The story of Omar Khayyam and Edward FitzGerald is not unusual by any means; the tale of the visionary Easterner championed by the lettered Westerner has many historical precedents. Most put it down to the fascination which the East has for those of Occidental origins – Edward W. Said wrote all about it in his groundbreaking work Orientalism (1978).


The essence of the concept is that jaded Western palates find excitement and a certain frisson in what they perceive to be the licence and exoticism of the Orient; the East becomes a fantastic playground, filled with possibilities rendered incapable of fulfilment in the prosaic, workaday paradigm of Western culture. Whether or not such decadence and extravagance is the actual daily reality of Eastern individuals is rendered moot: the Orientalist ideal is a fantasy projected upon a foreign culture by those dwelling outside of its compass.

In no small part does this explain the fascination that the Rubaiyat has for many readers in the English-speaking world: the poem abounds with Eastern imagery and references. It also seems to espouse radical values, and to place those values – exciting and revolutionary as they seem – within the Oriental context. I question however, whether the sentiments credited to Omar and synthesised through the pen of FitzGerald, have made that journey entirely intact.

It’s easy to forget that Edward FitzGerald laid a heavy hand upon the quatrains penned by Khayyam; he re-wrote them quite loosely into the English idiom and he re-arranged them in an order that satisfied his aesthetic demands. It’s not entirely unreasonable to credit FitzGerald’s detractors with some degree of correctness when they say that his translation was imprecise. Even I recognise the dangers of taking Omar Khayyam at face value through the medium of Edward FitzGerald: in my case, it’s just that I prefer his version before all the others.

Still, the Orientalist sensibilities of the reader is mostly what draws them to this work. It’s no stretch of the imagination to grasp that that is what the Pre-Raphaelites took from it; or that it was the hook which snared the succeeding generations of Aesthetes, Symbolists, Decadents and other artists of the fin de siecle period of new century enthusiasm.
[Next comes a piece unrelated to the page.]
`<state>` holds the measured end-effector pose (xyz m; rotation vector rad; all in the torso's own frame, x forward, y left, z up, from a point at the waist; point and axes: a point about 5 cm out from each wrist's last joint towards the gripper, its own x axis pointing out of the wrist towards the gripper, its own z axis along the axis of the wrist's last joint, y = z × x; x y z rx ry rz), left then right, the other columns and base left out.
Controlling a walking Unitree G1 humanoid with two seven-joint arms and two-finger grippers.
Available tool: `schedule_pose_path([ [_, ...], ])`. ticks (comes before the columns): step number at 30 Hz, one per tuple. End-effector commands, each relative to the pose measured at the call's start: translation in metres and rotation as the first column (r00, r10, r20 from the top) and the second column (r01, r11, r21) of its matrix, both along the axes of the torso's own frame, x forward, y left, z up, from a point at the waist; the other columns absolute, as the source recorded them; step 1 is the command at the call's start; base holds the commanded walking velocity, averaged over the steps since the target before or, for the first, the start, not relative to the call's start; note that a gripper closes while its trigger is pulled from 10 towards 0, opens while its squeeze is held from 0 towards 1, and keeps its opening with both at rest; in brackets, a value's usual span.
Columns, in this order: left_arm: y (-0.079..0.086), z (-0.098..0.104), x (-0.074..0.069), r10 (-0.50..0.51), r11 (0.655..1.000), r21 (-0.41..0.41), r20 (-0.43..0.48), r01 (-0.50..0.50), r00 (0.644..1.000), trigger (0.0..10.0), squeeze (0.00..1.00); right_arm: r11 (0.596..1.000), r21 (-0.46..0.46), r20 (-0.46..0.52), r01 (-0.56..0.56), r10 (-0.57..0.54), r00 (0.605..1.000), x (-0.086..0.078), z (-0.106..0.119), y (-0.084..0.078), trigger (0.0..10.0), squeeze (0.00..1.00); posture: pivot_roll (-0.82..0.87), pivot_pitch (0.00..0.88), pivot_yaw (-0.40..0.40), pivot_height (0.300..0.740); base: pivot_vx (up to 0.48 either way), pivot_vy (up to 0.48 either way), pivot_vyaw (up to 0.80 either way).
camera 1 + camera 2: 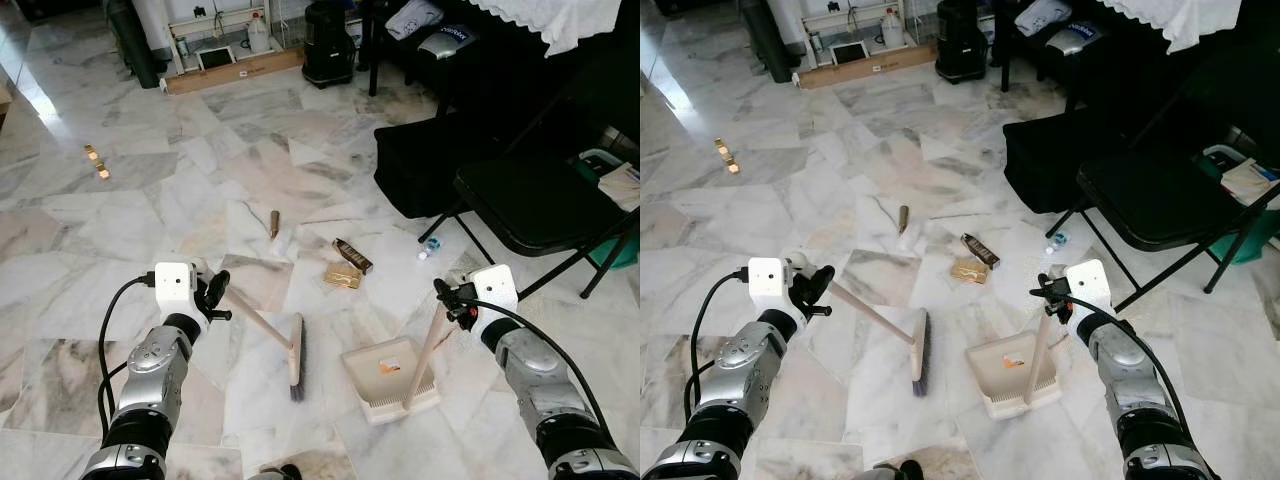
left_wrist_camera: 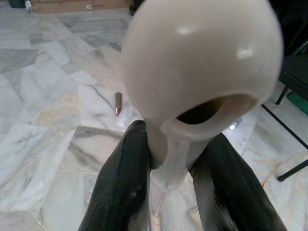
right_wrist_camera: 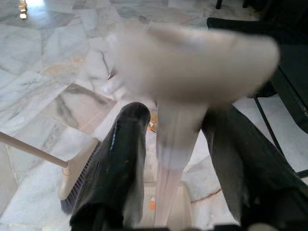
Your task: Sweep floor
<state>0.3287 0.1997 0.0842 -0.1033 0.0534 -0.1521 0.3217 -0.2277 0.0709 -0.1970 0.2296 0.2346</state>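
My left gripper (image 1: 215, 292) is shut on the cream handle of a small broom (image 1: 295, 356); its dark bristles rest on the marble floor in front of me. My right gripper (image 1: 447, 301) is shut on the upright handle of a cream dustpan (image 1: 388, 377) that sits on the floor just right of the broom, with a small orange scrap inside. Beyond them lie a gold wrapper (image 1: 342, 275), a dark brown wrapper (image 1: 352, 255) and a brown tube (image 1: 274, 222). The broom handle's rounded end (image 2: 202, 62) sits between my left fingers (image 2: 122, 183) in the left wrist view.
A black folding chair (image 1: 545, 205) and a black bag (image 1: 425, 160) stand on the right, with a small bottle (image 1: 429, 247) by the chair leg. Gold bits (image 1: 97, 160) lie far left. A black bin (image 1: 328, 42) and a low shelf (image 1: 215, 45) stand at the back.
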Motion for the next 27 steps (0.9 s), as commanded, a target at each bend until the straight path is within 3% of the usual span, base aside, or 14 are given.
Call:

It’s not hard to see how the poem’s carpe diem sentiments set fires among the hearts of the between-Wars survivors and jaded seekers after a new society: the mad iconoclasm of the Twenties and Thirties, with its desperate flailing around to find something of meaning and purpose to cling to, could latch onto many things but few better than FitzGerald’s truisms.

But, to reiterate, I can’t help but feel that most of the values expressed in the poem are FitzGerald’s and not, strictly speaking, Omar’s.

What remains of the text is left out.